When the force applied by a user in the downward direction E to the first end 224 of the lever 220 is converted into a force in the forward direction C, the projections 128, 130, 132 can transfer this forward motion to a toy vehicle to propel the toy vehicle. Thus, the greater the force applied to the lever 220 (in direction E) results in the greater the velocity at which the toy vehicle is launched or propelled (in direction C). Furthermore, the toy vehicle launcher 100 allows for a toy vehicle to be launched or propelled from a stationary position or while the toy vehicle is in motion along the guide track 106.
One or more toy vehicles may be initially launched by the toy vehicle launcher 300. When the toy vehicle travels around the closed track 404 and completes a lap, the toy vehicle re-enters the toy vehicle launcher 300. The toy vehicle launcher 300 may then be actuated again to provide an additional boost to the toy vehicle. With recurring successful boosts, the toy vehicle is able to continuously perform multiple laps around the closed track 404. In the instance where the toy vehicle is not successfully boosted, the toy vehicle may consequently not have sufficient forward momentum to complete a full lap around the closed track 404.

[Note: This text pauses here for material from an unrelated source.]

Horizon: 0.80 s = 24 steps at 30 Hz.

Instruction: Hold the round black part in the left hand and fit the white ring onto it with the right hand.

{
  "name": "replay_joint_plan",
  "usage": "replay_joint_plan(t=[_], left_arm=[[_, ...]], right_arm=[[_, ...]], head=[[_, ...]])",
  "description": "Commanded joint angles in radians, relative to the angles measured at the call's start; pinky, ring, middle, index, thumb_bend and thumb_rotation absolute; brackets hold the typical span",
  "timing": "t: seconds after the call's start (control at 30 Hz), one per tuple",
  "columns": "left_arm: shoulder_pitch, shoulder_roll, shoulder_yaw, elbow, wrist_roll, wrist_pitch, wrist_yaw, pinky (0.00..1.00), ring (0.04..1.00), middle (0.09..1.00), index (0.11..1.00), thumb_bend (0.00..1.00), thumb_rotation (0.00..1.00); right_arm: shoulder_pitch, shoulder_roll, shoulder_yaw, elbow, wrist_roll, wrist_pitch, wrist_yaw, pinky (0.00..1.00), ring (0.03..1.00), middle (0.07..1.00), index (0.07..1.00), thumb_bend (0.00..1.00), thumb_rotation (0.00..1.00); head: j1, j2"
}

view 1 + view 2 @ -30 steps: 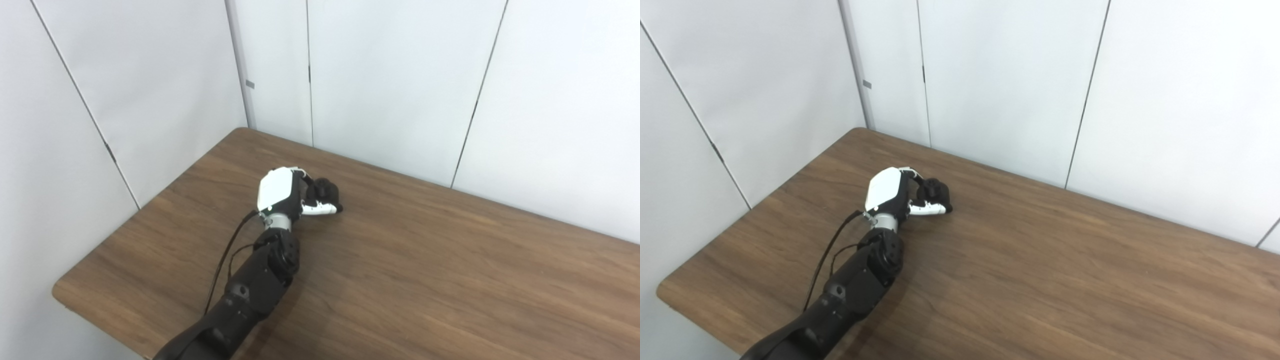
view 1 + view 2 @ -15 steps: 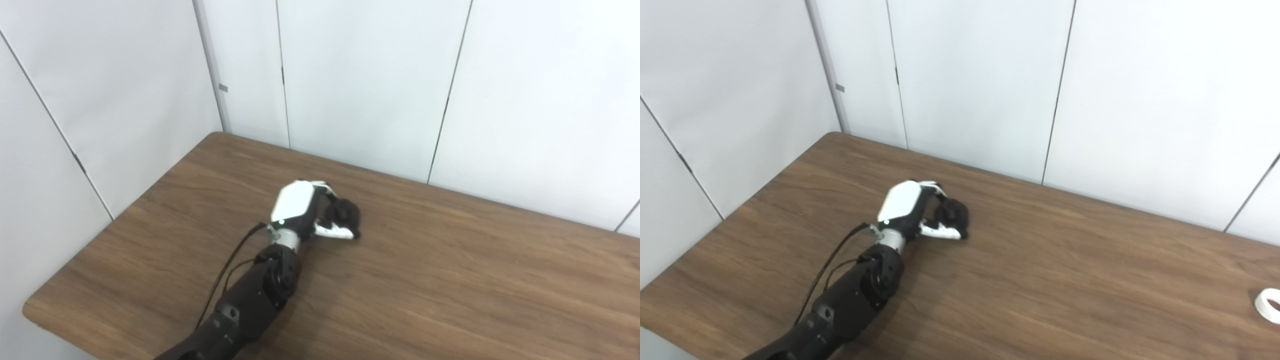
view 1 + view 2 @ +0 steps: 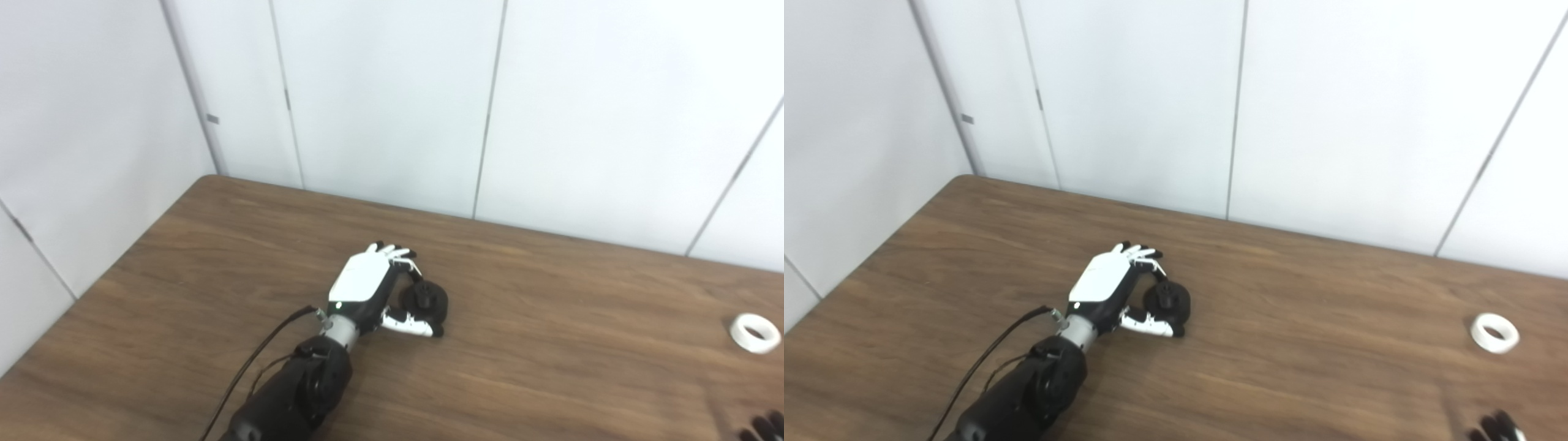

Thus, a gameplay element is provided that requires a user to accurately time the actuation of the toy vehicle launcher 300 in order to successfully boost a moving toy vehicle. The user may try to see how many complete laps a toy vehicle can successfully travel around the closed track 404. The number of completed laps may be recorded with a lap counter (see, e.g., lap counter 124 in
Although the disclosed embodiments are illustrated and described herein as embodied in one or more specific examples, it is nevertheless not intended to be limited to the details shown, since various modifications and structural changes may be made therein without departing from the scope of the present embodiments and within the scope and range of equivalents of the claims.
Moreover, it is to be understood that terms such as “left,” “right,” “top,” “bottom,” “front,” “rear,” “side,” “height,” “length,” “width,” “upper,” “lower,” “interior,” “exterior,” “inner,” “outer” and the like as may be used herein, merely describe points or portions of reference and do not limit the present embodiments to any particular orientation or configuration. Further, the term “exemplary” may be used herein to describe an example or illustration. Any embodiment described herein as exemplary is not to be construed as a preferred or advantageous embodiment, but rather as one example or illustration of a possible embodiment.
Finally, various features from one of the embodiments may be incorporated into another of the embodiments. Accordingly, it is appropriate that the appended claims be construed broadly and in a manner consistent with the scope of the disclosure as set forth in the following claims.